Alimentazione post workout
Dopo un workout, il tuo corpo ha bisogno di recuperare. Di conseguenza, l’alimentazione post workout deve mirare a ricaricare le tue riserve energetiche e fornirti proteine a sufficienza per evitare la degradazione delle proteine nei muscoli e stimolare la sintesi muscolare.
Che il tuo obiettivo sia dimagrire o mettere su massa muscolare, ti consigliamo di mangiare uno snack post workout, che deve essere a base di proteine di qualità e carboidrati.
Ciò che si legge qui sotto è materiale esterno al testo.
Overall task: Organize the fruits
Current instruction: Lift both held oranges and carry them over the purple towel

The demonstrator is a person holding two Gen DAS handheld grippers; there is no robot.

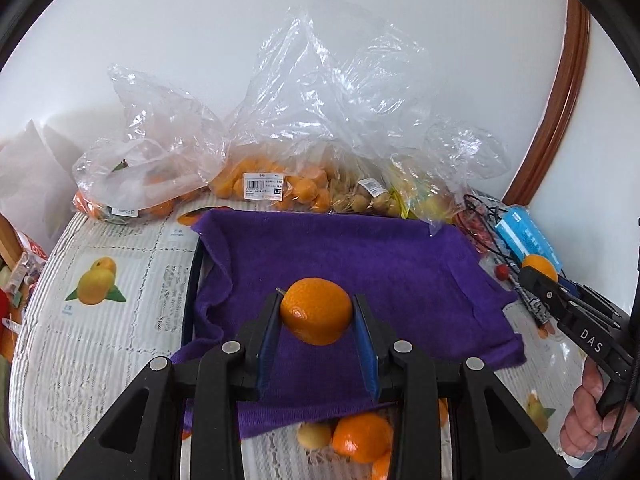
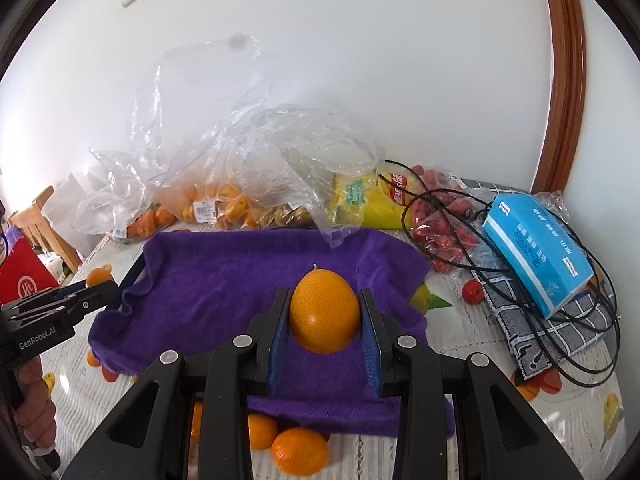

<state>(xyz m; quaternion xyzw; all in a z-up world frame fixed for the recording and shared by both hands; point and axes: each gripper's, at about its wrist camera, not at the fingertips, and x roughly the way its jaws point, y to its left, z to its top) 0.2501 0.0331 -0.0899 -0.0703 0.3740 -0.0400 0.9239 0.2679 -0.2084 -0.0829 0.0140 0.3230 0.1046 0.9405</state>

L’unica cosa da tenere a mente è che se stai cercando di dimagrire, devi tenere bassa la quantità dei carboidrati, che può invece essere maggiore se stai cercando di mettere su massa muscolare
(vedi i consigli specifici in basso).
Timing dei nutrienti:
Ci hanno chiesto spesso quanto sia importante il timing dei nutrienti. La nostra risposta? Dipende. Se sei un bodybuilder e vuoi mettere su massa muscolare, lo è. In quel caso, infatti, ha decisamente senso mangiare qualcosa prima e dopo i workout, e volendo anche durante. Allo stesso modo, se stai per fare una corsa di due ore ha senso mangiare qualcosa poco dopo aver finito l’allenamento, invece di aspettare 3 ore. Dipende tutto da te e dai tuoi obiettivi individuali. Ricorda però che non mangiare nulla non è un’opzione. Mangiare entro le due ore che seguono un workout, invece, è una buona idea.
Snack: se vuoi mangiare uno snack prima di allenarti, fallo dai 5 ai 60 minuti prima. Ricorda però che minore è l’intervallo di tempo tra snack e workout, meno tempo hai per digerire, il che vuol dire che potresti non sentirti a tuo agio durante l’allenamento.
Pasti veri e propri: se vuoi mangiare un intero pasto prima di un workout, non c’è problema, ma fallo 2-3 ore prima di allenarti. Altrimenti, potrai ottenere prestazioni inferiori a causa della digestione. Cerca di consumare un pasto a base di proteine magre e carboidrati complessi.